If you rebase a feature branch on top of develop, nothing will happen to develop.

So checking out develop afterwards will correctly show you that nothing changed. This is expected. Rebasing does not change the branch you rebase on top of.

Instead it may change the branch you are rebasing, in this case your feature branch.

Let's give an example, starting with this:

                 develop
                    v
1---2---3---4---5---6
         \
          7---8---9
                  ^
               feature

if you now check out the feature branch and rebase it on top of develop, you end up with this:

git checkout feature
git rebase develop

                 develop
                    v
1---2---3---4---5---6
                     \
                      7'--8'--9'
                              ^
                           feature

but note that nothing happened to develop.

I marked the 7-8-9 commits with an apostrophe to show that these are actually new commits, they will be created from the original 7-8-9 commits but they will have new parents and thus new hashes.

The git message you got, Current branch feature/my-feature-branch is up to date means you were already in that last situation when you executed your rebase commands. Your feature branch was already on top of develop, so there was nothing to do.
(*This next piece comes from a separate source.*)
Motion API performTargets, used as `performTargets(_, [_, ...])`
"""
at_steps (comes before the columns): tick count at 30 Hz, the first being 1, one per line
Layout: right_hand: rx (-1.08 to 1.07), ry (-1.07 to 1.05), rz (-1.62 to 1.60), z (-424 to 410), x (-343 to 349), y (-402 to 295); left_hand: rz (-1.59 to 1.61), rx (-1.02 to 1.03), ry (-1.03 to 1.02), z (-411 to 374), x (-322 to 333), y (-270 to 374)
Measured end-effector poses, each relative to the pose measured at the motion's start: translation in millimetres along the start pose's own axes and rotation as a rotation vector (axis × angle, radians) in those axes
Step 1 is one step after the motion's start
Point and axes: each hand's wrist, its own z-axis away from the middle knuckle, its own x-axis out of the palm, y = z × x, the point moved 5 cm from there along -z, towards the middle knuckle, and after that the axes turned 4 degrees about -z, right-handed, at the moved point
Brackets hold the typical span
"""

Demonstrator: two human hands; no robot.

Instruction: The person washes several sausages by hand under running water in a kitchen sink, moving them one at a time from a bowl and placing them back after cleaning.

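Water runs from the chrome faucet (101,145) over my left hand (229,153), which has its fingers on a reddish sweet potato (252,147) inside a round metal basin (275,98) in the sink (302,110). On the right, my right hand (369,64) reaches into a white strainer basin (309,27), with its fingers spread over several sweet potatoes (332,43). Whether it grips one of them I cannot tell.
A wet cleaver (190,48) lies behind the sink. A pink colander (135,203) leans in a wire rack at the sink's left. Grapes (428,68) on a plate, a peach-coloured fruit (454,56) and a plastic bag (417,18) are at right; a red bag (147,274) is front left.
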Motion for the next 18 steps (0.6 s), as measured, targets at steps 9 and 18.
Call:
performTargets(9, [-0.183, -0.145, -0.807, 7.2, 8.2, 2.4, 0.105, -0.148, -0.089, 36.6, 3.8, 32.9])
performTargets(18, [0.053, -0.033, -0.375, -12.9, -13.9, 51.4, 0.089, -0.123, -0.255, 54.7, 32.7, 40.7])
In order to actually change develop, you would either do a merge, which would end up as this:

git checkout develop
git merge --no-ff feature

                             develop
                                v
1---2---3---4---5---6-----------M
                     \         /
                      7---8---9
                              ^
                           feature

or a fast-forward merge which would end up as this:

git checkout develop
git merge --ff-only feature

                             develop
                                v
1---2---3---4---5---6---7---8---9
                                ^
                             feature

CodePudding user response:

Well assuming that develop might have changes on the remote which you don't yet have in your local develop branch, your observations of a no-op rebase might be expected. In this case, you could first fetch from the remote, and then rebase on the tracking branch, e.g.

# from your feature branch
git fetch origin
git rebase origin/develop

If you really want to do git rebase develop and have it work, then you would have to separately bring develop up to date with the remote via a pull.

Note that if the above doesn't resolve it, then maybe you don't have any changes in develop, contrary to what you expected.